Alone Together by William Bridges
Since the 1800’s, social critics have commented on the spirit of anonymity that pervades city life around the world. But what does contemporary urban isolation look like? The widespread diffusion of technology in the form of hand held devices with their opportunities for escape into a three by four-inch self-absorbing world have only accelerated the trend of indifference to the surrounding social world. According to Bridges, “From another perspective, cell phones are simply another prop that allows us to share personal space with strangers. A book, a bag lunch, or a strategically placed jacket can be as effective as suit of armor (not to mention the cabin of an automobile) in protecting our inner selves from those in close proximity. At the same time, our twenty-first century eyes understand that the presence of a nearby ‘other’ provides context for a different interpretation.” Seen from this angle, Bridges’ images provide a window into the unique urban activity or project of “performing aloneness.”

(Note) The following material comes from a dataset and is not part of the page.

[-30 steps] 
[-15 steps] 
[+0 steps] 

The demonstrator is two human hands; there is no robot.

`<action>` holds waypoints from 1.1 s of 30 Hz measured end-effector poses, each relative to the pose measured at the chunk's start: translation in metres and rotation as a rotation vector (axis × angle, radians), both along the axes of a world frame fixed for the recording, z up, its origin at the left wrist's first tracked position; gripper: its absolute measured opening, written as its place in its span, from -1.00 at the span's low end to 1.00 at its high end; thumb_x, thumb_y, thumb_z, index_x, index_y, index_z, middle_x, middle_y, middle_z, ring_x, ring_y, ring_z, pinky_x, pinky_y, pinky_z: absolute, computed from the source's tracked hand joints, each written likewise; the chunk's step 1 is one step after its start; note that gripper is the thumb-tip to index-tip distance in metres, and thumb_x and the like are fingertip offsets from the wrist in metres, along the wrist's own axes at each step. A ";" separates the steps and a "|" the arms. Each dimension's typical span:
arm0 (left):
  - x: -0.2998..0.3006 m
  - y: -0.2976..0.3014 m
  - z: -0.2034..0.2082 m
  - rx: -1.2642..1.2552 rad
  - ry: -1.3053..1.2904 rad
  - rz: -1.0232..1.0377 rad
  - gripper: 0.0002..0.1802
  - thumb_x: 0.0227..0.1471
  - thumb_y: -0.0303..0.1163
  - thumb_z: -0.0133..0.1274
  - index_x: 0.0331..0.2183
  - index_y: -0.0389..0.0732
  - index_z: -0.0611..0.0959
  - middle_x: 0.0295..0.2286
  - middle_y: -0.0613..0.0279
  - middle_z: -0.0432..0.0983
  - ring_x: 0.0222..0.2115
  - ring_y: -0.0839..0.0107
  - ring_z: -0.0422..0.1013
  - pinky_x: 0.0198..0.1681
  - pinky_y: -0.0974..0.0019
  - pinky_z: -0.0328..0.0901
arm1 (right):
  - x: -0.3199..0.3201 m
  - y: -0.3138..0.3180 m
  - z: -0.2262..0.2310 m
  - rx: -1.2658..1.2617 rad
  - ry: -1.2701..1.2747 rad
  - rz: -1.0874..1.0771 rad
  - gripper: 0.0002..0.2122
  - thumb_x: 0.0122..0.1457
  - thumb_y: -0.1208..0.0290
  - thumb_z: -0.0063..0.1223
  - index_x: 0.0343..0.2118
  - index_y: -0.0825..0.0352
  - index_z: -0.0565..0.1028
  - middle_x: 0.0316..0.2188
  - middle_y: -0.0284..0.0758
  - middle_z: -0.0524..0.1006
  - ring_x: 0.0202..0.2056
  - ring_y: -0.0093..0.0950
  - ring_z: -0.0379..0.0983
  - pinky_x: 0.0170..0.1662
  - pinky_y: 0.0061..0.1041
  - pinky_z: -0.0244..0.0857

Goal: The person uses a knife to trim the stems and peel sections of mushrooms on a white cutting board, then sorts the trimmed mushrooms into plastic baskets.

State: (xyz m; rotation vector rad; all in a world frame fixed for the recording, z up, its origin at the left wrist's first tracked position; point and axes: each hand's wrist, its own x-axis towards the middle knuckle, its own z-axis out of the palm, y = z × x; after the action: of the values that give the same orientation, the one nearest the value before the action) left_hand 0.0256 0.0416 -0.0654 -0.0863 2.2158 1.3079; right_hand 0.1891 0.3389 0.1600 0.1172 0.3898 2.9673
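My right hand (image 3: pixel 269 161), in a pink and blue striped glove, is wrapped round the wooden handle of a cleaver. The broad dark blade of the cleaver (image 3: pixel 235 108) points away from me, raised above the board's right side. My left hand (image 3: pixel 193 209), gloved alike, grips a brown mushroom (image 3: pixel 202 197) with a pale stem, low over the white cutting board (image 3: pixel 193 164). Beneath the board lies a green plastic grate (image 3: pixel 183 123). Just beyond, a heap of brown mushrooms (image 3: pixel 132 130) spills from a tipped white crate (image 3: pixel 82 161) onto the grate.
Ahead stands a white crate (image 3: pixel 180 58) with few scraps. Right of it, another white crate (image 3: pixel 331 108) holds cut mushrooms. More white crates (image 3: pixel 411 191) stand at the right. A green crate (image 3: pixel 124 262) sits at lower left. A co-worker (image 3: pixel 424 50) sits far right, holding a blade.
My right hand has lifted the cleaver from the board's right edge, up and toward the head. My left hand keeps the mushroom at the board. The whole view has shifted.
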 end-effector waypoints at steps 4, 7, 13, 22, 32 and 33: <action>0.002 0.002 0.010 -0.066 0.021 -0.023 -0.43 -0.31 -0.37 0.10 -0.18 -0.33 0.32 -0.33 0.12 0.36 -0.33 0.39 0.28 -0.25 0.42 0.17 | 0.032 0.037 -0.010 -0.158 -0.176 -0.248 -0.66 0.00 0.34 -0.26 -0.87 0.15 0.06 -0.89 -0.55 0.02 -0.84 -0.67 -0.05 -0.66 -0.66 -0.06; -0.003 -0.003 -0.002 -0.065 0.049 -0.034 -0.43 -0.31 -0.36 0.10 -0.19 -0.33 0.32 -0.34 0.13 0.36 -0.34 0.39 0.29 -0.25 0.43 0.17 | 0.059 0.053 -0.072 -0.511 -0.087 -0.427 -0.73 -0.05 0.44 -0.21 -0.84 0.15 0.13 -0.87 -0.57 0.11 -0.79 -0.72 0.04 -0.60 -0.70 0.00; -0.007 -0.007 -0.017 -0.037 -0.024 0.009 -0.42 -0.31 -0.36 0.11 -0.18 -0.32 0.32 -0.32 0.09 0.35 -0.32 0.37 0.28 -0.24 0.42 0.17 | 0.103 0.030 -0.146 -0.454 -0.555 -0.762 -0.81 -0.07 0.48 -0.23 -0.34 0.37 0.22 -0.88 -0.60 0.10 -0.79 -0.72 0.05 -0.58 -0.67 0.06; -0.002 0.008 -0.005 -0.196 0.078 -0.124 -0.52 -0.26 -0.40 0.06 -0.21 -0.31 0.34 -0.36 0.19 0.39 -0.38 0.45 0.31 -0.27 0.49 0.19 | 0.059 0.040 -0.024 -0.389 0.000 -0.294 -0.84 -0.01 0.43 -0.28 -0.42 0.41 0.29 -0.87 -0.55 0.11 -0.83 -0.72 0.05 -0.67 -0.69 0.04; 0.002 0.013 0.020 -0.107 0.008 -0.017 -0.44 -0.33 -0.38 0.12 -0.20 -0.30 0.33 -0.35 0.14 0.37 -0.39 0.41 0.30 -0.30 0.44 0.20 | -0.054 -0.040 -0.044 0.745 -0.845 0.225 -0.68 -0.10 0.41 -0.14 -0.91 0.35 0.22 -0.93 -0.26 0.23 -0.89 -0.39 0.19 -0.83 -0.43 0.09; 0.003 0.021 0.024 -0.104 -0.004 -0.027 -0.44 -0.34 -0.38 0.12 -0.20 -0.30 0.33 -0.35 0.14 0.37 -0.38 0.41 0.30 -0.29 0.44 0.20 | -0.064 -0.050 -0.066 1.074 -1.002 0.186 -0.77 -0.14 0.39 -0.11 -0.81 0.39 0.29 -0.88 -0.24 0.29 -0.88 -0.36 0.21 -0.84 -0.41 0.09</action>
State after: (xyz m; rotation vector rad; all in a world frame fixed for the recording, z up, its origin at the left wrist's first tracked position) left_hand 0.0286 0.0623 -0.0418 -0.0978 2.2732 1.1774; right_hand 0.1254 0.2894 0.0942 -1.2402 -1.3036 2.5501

Porches of Jeffersonville, Indiana by Jeffrie Chirchirillo
While attending his cousin’s wedding in the southern Indiana river town of Jeffersonville, Jeffrie Chirchirillo awoke very early one morning and explored the neighborhood with his camera. He was taken in by the morning light and how it showed off the porches found on almost every home, no matter what its size or the owner’s economic status. Most had swings and were decorated with flowers, American flags and items of whimsy. Some were decorated with the latest indoor/outdoor furniture while others gave old furniture new uses. According to Chirchirillo, “The porches of Jeffersonville are so different from those in the Chicago area I could not stop taking pictures.” He goes on to say that “Porches are a very common feature of pre WWII southern homes that were built in the days before air conditioning became economical and widely available. A porch offers an escape from the hot summer air inside a home. Porches shade homes from direct sun. They provide places to sit, relax, socialize and watch the comings and goings on the street.”
The exhibition will be on display August 3-28, 2017. An opening reception for the artists will be held on Saturday, August 5, 5-7 p.m. An artist talk/discussion is scheduled for Thursday, August 17 at 7 p.m. All events are free and open to the public.